▸ **About this exercise**: Given the material below, return only the lines starting at the line with "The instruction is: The" and ending at the line with "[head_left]", exactly as they appear.

START Dataset content

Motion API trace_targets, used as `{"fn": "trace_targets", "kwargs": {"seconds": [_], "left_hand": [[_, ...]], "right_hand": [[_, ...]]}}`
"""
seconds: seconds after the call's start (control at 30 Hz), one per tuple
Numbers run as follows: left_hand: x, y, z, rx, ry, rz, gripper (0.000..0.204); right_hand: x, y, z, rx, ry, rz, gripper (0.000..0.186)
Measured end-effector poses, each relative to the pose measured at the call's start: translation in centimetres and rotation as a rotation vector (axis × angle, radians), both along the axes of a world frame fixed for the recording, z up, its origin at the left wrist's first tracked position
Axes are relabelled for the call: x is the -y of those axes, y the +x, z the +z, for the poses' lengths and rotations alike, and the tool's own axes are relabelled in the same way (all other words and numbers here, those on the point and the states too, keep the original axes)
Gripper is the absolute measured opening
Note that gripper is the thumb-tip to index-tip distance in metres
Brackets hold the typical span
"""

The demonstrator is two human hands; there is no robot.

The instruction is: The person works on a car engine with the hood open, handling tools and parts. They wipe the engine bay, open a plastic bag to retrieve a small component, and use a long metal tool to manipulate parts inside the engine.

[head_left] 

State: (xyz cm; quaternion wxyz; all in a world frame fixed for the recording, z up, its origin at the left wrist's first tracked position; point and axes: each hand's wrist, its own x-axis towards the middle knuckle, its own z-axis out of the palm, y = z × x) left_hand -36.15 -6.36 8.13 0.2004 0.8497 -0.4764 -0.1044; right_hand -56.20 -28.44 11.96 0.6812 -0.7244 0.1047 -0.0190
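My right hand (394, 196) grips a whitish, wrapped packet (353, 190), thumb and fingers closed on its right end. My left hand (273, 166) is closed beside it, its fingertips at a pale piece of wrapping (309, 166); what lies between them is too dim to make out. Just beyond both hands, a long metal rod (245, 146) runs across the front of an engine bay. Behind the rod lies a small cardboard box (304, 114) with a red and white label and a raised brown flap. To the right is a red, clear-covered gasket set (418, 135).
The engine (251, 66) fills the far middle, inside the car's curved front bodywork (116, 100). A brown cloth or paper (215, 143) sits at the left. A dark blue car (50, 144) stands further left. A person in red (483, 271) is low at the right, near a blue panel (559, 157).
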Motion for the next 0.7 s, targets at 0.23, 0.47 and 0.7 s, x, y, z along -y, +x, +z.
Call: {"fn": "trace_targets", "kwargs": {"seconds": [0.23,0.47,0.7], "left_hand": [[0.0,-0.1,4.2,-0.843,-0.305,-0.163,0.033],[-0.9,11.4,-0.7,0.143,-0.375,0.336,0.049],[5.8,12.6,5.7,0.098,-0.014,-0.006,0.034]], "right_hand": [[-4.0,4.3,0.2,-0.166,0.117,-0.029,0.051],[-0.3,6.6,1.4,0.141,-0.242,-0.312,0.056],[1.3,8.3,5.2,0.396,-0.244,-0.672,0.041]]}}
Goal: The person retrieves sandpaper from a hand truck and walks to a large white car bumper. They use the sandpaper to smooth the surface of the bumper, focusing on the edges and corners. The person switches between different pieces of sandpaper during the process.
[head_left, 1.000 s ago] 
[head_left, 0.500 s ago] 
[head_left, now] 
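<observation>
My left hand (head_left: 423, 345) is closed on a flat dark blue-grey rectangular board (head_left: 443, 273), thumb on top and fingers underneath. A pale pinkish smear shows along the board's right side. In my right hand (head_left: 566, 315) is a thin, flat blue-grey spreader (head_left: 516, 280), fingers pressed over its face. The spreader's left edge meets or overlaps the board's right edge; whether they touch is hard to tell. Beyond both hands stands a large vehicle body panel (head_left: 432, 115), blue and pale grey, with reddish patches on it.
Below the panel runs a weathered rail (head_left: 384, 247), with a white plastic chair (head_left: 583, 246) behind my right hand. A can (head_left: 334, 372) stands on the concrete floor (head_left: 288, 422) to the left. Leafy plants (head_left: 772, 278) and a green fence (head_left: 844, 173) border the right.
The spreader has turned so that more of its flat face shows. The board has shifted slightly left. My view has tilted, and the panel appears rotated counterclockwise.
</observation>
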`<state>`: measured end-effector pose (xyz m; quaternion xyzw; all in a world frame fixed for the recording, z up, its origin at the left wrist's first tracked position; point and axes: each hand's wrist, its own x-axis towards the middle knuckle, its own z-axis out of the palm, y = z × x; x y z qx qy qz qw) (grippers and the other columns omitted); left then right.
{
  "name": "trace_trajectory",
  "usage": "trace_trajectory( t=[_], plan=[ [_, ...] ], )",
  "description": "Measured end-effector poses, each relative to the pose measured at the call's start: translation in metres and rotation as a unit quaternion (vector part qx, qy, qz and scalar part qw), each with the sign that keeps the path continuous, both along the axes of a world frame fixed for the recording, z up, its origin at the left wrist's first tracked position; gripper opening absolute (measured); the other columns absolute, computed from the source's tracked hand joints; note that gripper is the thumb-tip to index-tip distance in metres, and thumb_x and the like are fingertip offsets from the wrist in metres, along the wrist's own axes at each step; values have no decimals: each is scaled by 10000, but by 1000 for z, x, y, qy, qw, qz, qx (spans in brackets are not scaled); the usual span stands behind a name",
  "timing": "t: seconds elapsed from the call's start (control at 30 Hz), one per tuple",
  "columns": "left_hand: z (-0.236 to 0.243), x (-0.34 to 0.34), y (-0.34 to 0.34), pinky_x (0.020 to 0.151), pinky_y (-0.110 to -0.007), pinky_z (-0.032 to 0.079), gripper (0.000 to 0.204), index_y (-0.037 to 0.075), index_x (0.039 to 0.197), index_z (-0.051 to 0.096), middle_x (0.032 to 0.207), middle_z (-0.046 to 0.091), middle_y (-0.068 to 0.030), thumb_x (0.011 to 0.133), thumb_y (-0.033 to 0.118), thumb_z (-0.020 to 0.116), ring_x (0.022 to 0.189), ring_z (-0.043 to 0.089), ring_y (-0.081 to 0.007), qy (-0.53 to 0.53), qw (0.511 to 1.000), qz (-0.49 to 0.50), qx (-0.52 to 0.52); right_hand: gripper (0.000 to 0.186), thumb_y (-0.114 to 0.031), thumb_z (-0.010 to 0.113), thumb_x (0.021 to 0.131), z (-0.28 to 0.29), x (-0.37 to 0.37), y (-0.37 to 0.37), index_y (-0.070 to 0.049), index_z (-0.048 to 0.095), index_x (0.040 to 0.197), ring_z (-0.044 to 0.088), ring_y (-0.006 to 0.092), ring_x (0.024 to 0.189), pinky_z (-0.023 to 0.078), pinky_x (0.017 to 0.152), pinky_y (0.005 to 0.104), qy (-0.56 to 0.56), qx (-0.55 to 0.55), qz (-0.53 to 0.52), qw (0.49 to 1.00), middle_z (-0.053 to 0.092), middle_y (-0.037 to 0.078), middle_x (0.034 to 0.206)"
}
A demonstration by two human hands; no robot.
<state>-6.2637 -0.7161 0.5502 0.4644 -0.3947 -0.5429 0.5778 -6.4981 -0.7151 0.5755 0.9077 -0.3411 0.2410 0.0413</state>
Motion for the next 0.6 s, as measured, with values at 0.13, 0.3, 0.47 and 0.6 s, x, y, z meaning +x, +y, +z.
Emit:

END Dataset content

▸ **Reply**:
The instruction is: The person works on a car engine with the hood open, handling tools and parts. They wipe the engine bay, open a plastic bag to retrieve a small component, and use a long metal tool to manipulate parts inside the engine.

[head_left] 

The output is finished.